How to deploy SECURE and PORTABLE application

Printable View

Dec 4th, 2002, 03:01 AM
Marivic

How to deploy SECURE and PORTABLE application

Hi all,

I made (I think!) a portable app wherein the connection string is in a separate config file ([app].exe.config). So when changing values for the connection string, you dont have to compile the app, just change the value from the config file.

However, when you deploy the application to the client machine, you have to include the config file in you deployment project else, when you install the apps on the target machine, a 'ConnectionString property has not been initialized' error will be displayed. If the config file is to be distributed to every client, that will pose great security risk for the userid and password of your database plus the dataserver server name are encoded in the config file, they aren't encrypted.

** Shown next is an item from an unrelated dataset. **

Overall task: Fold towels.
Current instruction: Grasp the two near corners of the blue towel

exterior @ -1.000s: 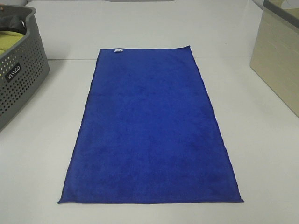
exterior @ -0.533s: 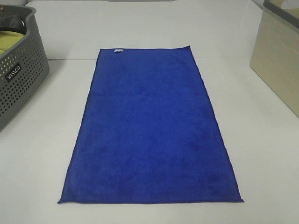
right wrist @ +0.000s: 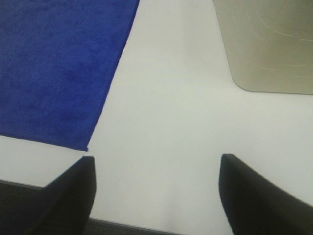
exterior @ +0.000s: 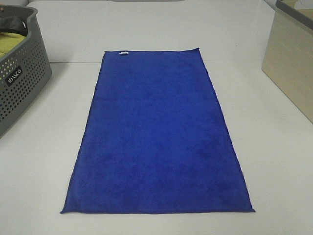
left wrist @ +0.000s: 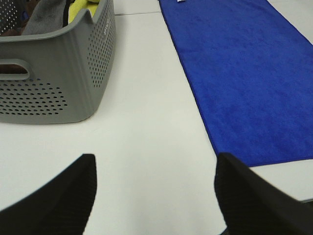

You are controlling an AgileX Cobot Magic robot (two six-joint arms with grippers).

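Cut off: left of the towel [exterior: 156, 132] we see only part of a grey basket [exterior: 24, 93] holding a yellow-green cloth [exterior: 9, 45]; right of the towel, a beige box [exterior: 291, 63] is cropped.
Surface: the towel lies spread flat on the white table [exterior: 44, 166], with a white tag [exterior: 123, 53] at its far short edge.
Writing: we cannot make out the basket's label [exterior: 14, 77].
Left gripper [left wrist: 155, 169]: fingers apart, empty, left of the towel.
Right gripper [right wrist: 157, 166]: fingers apart, empty, right of the towel.

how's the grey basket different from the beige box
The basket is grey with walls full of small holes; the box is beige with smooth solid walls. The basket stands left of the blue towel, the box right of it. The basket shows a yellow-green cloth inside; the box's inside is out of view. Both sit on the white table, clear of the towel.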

Does somebody know a way how to distribute a portable yet secure application?

Thanks in advance,
Marivic
Dec 4th, 2002, 03:22 AM
hellswraith

Create user roles in your database.

Have everyone that is using the app login (when using the app). Your app will send the logon information to the DB when it builds its connection string. This makes it to where you don't even have to distribute a userid and password with your application. You can use the windows logon so they don't even need to type anything into your app, your app will just know.

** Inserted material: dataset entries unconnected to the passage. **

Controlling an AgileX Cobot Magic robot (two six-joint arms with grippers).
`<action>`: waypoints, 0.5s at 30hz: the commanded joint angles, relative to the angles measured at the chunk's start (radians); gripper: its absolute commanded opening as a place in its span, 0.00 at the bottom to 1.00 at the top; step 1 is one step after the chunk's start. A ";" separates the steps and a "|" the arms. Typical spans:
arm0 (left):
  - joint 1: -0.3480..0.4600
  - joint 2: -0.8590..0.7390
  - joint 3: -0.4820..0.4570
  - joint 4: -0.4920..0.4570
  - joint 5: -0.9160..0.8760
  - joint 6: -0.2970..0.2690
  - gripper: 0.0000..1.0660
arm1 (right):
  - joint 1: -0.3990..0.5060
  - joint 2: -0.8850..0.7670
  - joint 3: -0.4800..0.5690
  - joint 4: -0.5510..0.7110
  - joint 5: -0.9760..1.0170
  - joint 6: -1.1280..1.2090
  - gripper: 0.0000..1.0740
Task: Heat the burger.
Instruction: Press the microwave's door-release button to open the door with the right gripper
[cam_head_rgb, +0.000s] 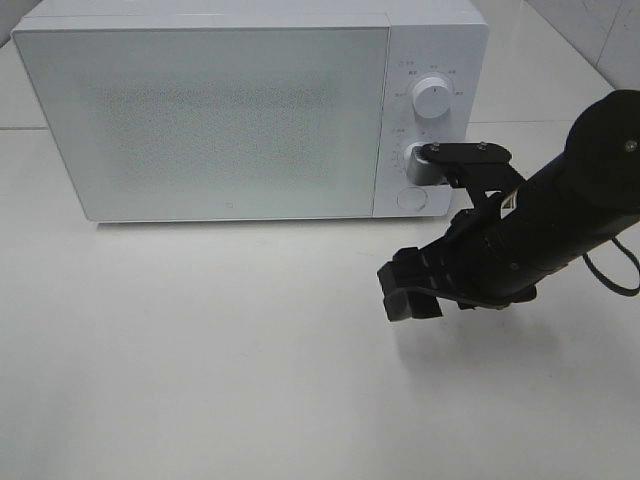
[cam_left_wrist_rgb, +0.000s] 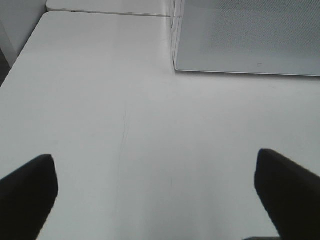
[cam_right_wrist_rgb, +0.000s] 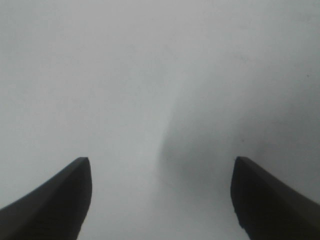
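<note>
The burger is out of view in every frame. The white microwave (cam_head_rgb: 230, 120) stands at the back of the table with its door shut; its frosted door hides the inside. Its lower corner also shows in the left wrist view (cam_left_wrist_rgb: 250, 40). My right gripper (cam_head_rgb: 408, 296) hangs low over the table in front of the microwave's control panel, open and empty; the right wrist view shows its fingers wide apart (cam_right_wrist_rgb: 160, 200) over bare table. My left gripper (cam_left_wrist_rgb: 155, 200) is open and empty over the table left of the microwave, outside the exterior high view.
The microwave's panel has an upper knob (cam_head_rgb: 432, 97), a lower knob (cam_head_rgb: 418, 162) partly behind my right arm's bracket, and a round button (cam_head_rgb: 410, 199). The white table (cam_head_rgb: 200, 350) stretches in front. A wall edge lies along the table's left side (cam_left_wrist_rgb: 7, 35).
</note>
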 joint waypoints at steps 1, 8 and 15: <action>0.001 -0.015 0.003 -0.009 -0.014 0.000 0.94 | -0.003 -0.012 -0.020 -0.077 0.090 0.021 0.70; 0.001 -0.015 0.003 -0.009 -0.014 0.000 0.94 | -0.002 -0.156 -0.028 -0.200 0.259 0.054 0.70; 0.001 -0.015 0.003 -0.009 -0.014 0.000 0.94 | -0.002 -0.332 -0.028 -0.208 0.366 0.052 0.70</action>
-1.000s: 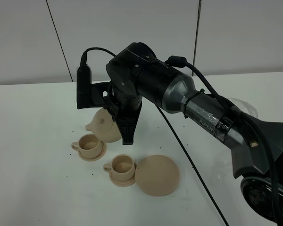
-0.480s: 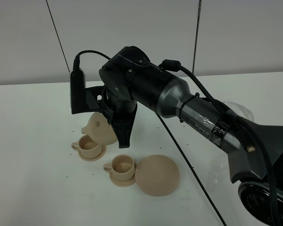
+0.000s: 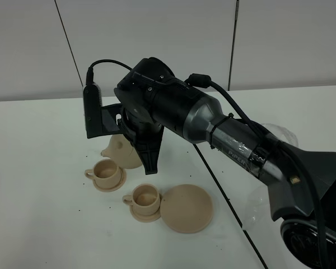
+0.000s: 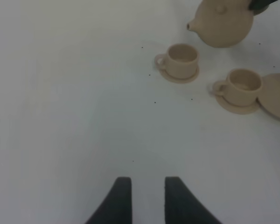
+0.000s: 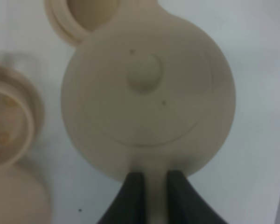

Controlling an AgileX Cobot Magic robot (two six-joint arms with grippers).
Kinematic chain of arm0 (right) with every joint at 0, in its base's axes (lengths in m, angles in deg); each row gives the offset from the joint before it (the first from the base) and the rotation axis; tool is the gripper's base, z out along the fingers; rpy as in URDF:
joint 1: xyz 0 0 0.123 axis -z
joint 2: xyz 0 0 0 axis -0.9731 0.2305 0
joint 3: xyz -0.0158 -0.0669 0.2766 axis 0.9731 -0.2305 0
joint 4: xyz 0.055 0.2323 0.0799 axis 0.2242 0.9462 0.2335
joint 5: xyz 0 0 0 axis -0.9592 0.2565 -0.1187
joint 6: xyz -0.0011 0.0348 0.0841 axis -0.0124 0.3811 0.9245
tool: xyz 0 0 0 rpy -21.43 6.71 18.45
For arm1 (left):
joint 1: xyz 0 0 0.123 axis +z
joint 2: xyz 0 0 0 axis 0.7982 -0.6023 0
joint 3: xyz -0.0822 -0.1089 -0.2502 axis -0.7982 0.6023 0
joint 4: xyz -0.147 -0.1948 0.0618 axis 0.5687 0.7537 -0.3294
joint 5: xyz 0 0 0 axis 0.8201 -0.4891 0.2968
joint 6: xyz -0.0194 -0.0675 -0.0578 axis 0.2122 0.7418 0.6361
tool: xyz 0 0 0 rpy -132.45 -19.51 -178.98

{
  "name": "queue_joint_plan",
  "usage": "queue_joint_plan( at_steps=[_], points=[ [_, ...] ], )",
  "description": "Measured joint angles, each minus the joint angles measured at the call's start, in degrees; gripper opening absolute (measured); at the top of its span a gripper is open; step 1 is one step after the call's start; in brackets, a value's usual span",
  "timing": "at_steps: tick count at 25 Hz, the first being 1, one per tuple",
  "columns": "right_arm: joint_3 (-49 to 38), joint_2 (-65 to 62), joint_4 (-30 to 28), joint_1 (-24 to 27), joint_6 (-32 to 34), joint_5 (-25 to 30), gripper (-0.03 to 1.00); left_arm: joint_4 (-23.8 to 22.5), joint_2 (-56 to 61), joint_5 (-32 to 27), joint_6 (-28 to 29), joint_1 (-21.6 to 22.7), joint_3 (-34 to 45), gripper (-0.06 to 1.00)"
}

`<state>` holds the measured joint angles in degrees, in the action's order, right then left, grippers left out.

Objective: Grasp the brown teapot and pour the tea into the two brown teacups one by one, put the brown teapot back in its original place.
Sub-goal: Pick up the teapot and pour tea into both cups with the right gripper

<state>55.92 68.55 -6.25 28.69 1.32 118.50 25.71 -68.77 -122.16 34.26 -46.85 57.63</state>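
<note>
Fingers of my right gripper [image 5: 151, 179] are clamped on the loop handle of the brown teapot [image 3: 121, 152]. The pot hangs just behind the farther teacup [image 3: 106, 171] with its spout toward that cup. It looks clear of the table [image 3: 39, 213], though the arm hides its base. The nearer teacup [image 3: 145, 197] stands right beside the big saucer [image 3: 187, 208]. My left gripper [image 4: 147, 182] hovers well apart, jaws slightly parted on nothing.

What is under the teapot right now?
In the right wrist view, white table and the rim of one teacup show past the teapot. The right gripper holds its handle. Anything directly beneath its body is covered.
</note>
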Motion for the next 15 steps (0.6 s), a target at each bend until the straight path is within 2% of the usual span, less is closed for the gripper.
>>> queue_joint_plan(
  at_steps=[15],
  points=[
    [0.00,1.50,-1.58,-0.97,0.93,0.07,0.10,0.00,0.00,0.00,0.00,0.00,0.00,0.24]
  ],
)
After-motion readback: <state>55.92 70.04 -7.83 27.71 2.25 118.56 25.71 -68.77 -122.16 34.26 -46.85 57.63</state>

You will have to decide if the database is that important for you to protect it that much, or whether your current configuration is suitable.
Dec 4th, 2002, 04:00 AM
Marivic

Hi hellswraith,

Thanks for replying but I'm afraid I didn't follow you.

My [app].exe.config is where I specify the connection string from my app to the database. Our database admin gave me a userid and a password for development purpose. However, when deploying, our db admin just needs to change the value from the config file to connect to the production db server without compiling the application. That's the scenario.

Can you kindly explain further your suggestion. This is my first time developing and deploying VB.Net apps.

Thanks again,
Marivic
Dec 4th, 2002, 04:10 AM
nightshift

i think he means that when a user starts your app, he/she is prompted with a login screen: username, password are entered and the program uses this username and password in the db connection string...
Dec 4th, 2002, 04:22 AM
Marivic

Ok. But how about the the db server name? I think that's also needed to connect to the database.